### Task to carry out
Would you output the entries below only from the line containing "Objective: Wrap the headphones" through the line containing "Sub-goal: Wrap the", exactly as they stand and with both ends included?

### Records for the exercise
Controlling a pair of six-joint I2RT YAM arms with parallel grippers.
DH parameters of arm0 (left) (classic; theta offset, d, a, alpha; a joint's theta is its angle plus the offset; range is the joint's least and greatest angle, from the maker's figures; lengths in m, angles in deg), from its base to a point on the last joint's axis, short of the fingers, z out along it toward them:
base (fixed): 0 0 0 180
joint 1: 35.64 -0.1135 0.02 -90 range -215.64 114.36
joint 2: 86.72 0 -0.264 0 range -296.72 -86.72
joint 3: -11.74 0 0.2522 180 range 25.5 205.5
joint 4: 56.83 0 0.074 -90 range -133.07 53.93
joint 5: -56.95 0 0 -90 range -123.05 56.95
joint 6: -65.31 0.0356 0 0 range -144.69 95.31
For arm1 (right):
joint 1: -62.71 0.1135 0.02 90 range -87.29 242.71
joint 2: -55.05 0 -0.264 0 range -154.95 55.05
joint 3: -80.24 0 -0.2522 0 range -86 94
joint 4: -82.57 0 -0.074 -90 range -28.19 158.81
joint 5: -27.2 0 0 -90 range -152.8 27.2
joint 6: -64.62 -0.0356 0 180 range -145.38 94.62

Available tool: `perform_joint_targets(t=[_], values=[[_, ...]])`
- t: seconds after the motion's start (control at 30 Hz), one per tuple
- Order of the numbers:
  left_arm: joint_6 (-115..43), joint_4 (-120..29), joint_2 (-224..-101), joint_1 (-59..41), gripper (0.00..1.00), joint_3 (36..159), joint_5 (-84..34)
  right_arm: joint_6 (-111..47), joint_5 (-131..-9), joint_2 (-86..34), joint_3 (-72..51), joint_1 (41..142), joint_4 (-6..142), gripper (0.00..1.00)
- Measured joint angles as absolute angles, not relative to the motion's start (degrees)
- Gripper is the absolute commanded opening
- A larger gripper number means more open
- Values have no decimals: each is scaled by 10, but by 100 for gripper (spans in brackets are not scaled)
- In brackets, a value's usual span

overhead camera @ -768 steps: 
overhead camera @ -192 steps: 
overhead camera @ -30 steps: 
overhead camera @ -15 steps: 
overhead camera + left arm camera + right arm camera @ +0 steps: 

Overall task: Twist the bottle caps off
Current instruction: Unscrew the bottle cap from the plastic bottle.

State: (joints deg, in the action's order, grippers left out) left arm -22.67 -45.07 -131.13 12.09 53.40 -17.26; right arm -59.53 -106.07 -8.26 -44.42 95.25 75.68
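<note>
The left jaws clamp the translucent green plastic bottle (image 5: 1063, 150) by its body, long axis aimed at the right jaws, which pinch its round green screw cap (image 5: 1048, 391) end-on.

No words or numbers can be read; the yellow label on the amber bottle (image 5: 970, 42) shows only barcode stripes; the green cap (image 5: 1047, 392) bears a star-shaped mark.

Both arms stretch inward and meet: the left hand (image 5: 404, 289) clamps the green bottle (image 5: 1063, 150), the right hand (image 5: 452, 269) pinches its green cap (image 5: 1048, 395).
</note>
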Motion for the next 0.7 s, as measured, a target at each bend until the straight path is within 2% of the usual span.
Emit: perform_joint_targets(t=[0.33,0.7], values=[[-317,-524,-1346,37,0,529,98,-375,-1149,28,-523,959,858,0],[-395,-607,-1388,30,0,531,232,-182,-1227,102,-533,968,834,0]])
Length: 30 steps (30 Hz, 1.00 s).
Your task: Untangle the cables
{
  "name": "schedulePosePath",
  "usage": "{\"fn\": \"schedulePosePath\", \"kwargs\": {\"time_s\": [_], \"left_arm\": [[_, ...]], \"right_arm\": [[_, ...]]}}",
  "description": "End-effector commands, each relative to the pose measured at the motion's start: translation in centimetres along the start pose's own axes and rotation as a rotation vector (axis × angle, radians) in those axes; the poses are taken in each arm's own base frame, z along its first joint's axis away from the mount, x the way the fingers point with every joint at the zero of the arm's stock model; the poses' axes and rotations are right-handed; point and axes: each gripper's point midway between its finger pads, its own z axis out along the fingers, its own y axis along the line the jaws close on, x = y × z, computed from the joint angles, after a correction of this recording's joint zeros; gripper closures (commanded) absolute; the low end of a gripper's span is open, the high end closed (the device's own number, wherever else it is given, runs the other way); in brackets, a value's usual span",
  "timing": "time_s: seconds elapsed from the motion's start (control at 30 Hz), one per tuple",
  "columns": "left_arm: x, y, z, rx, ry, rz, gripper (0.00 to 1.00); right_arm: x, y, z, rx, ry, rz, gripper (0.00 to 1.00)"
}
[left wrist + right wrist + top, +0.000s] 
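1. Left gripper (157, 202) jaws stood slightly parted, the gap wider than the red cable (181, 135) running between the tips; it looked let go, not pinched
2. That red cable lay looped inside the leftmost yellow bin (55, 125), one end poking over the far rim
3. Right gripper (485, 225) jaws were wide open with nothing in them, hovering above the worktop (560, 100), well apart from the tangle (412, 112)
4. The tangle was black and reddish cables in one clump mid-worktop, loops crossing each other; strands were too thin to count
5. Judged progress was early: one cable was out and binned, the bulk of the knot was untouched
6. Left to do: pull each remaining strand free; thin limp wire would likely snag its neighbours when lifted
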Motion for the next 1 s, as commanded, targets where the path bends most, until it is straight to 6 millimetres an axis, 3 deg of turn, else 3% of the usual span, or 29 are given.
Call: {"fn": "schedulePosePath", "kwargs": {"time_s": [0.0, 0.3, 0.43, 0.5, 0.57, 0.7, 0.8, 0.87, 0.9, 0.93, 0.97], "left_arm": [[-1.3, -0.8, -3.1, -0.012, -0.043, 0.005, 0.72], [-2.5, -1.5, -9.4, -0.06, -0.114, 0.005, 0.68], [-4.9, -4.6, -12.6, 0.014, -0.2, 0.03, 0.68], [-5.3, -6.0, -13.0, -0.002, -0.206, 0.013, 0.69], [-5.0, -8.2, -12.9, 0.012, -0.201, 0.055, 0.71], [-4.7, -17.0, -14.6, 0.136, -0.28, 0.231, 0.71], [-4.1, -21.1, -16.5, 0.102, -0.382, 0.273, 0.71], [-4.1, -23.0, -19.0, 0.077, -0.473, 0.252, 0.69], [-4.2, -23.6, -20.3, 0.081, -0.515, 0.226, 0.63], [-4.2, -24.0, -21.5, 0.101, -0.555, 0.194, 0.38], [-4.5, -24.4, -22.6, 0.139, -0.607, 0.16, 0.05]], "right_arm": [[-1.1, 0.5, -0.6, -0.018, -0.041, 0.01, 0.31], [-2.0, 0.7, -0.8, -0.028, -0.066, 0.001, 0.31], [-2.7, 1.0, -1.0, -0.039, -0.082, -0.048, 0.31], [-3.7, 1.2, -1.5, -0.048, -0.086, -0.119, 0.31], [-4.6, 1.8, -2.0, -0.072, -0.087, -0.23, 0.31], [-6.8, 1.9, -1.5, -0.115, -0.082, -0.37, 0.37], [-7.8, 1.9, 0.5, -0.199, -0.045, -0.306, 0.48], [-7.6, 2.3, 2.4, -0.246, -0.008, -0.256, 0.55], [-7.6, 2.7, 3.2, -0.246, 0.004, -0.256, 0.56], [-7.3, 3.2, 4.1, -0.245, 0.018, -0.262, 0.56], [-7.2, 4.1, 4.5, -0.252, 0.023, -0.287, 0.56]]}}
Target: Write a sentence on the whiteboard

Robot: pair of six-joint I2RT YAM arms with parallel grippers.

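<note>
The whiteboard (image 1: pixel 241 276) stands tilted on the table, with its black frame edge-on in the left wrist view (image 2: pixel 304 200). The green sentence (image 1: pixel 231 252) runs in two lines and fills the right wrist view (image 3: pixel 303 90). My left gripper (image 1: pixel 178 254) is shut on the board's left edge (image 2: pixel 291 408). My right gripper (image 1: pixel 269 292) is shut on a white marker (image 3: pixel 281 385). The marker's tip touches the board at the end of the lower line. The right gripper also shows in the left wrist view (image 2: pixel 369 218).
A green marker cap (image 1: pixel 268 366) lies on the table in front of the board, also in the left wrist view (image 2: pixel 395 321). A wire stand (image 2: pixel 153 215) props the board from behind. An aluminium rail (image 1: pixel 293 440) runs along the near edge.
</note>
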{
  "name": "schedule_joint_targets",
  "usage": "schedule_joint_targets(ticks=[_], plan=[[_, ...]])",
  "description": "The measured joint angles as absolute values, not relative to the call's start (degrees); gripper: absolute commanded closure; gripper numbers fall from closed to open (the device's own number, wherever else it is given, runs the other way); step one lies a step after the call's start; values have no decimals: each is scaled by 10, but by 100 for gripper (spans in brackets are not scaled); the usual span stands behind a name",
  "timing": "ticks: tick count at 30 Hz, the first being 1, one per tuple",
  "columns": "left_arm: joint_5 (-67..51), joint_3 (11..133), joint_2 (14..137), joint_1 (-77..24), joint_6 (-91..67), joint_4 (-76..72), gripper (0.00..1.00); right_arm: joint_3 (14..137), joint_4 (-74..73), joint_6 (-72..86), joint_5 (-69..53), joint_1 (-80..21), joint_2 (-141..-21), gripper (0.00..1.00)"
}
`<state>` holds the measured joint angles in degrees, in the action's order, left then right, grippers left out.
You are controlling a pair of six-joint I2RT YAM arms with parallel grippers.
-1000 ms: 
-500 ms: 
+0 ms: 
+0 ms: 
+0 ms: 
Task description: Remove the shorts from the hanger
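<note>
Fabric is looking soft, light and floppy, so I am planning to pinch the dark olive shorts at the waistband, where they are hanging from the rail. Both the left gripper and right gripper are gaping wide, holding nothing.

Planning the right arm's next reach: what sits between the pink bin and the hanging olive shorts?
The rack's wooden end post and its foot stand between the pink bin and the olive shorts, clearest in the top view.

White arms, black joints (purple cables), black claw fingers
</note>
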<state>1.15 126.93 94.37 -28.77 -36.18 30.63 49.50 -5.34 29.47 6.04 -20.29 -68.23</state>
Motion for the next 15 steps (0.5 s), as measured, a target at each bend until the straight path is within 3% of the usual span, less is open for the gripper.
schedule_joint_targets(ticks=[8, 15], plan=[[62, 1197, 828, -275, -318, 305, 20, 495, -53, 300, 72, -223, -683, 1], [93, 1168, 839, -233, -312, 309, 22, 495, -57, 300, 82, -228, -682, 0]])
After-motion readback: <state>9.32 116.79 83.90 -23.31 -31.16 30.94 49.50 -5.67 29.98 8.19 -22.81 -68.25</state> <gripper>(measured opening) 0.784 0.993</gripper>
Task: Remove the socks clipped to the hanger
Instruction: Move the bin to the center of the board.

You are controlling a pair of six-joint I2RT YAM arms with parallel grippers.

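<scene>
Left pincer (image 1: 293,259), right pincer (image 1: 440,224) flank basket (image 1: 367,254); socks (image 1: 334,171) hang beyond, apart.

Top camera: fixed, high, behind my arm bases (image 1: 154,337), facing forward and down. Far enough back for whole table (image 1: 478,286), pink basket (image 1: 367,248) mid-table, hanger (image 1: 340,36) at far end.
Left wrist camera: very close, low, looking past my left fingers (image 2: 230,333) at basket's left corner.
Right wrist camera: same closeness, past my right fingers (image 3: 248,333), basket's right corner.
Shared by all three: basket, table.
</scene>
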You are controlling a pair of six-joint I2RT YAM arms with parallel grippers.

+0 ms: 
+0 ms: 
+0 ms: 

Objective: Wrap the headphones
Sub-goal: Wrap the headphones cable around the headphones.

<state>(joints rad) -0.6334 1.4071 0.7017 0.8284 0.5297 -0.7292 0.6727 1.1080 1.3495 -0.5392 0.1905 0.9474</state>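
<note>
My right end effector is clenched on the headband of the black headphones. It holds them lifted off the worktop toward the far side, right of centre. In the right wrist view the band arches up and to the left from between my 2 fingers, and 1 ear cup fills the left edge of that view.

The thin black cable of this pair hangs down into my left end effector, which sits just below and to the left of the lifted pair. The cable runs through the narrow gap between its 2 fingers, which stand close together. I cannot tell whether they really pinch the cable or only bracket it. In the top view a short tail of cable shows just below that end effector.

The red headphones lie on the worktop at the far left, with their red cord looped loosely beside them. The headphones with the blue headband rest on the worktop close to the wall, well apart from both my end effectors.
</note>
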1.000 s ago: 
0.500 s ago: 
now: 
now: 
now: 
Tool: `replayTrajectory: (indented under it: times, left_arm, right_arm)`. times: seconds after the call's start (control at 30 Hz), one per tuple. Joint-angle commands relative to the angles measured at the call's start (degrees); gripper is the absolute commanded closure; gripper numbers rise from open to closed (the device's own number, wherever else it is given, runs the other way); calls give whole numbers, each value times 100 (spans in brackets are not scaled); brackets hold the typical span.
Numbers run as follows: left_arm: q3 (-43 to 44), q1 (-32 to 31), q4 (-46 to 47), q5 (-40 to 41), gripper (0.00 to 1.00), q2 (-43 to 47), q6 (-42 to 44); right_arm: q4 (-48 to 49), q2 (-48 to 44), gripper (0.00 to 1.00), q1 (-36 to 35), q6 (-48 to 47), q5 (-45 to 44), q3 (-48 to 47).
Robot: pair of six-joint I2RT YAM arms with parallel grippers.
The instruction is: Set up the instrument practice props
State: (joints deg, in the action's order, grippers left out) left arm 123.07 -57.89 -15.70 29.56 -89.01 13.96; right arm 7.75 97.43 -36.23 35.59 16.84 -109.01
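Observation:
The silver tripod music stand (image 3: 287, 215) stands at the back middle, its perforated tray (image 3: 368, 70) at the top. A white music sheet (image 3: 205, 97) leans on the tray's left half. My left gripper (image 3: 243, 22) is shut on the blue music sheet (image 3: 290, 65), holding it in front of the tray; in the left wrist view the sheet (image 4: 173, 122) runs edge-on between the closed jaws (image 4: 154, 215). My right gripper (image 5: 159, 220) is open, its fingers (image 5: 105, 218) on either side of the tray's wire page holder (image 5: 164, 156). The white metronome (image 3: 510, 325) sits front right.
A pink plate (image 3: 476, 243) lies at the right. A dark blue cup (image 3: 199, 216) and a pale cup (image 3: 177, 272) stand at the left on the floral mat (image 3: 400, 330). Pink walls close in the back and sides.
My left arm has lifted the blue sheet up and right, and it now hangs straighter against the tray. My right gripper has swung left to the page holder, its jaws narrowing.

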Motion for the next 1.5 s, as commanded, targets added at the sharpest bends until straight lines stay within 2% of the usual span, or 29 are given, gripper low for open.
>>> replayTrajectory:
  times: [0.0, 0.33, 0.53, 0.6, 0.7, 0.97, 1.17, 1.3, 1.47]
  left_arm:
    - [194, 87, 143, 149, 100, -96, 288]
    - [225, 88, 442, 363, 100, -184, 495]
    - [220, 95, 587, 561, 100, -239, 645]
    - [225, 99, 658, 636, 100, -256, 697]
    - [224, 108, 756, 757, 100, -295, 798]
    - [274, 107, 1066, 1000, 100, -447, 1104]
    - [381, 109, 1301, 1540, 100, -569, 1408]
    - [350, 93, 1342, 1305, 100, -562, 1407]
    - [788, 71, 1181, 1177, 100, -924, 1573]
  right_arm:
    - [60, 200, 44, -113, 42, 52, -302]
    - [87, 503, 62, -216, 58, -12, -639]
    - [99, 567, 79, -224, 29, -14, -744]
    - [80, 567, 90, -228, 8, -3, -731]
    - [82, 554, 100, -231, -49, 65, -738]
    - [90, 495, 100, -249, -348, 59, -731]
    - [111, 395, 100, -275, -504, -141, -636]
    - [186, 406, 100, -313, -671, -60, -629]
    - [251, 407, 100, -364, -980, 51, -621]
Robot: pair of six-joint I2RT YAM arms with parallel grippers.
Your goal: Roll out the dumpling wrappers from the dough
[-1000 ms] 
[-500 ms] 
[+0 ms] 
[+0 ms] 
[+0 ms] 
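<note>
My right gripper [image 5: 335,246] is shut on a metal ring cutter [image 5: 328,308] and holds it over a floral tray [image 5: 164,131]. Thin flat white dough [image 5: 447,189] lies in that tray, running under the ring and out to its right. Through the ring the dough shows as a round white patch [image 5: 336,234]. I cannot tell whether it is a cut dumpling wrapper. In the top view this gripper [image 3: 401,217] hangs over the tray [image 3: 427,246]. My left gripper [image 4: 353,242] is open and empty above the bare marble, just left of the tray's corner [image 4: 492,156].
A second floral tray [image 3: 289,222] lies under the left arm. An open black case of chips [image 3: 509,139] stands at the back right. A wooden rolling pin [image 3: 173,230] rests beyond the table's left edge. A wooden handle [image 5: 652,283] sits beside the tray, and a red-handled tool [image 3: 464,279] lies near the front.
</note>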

### Task result
Objective: Wrap the headphones
Sub-goal: Wrap the headphones cable around the headphones.

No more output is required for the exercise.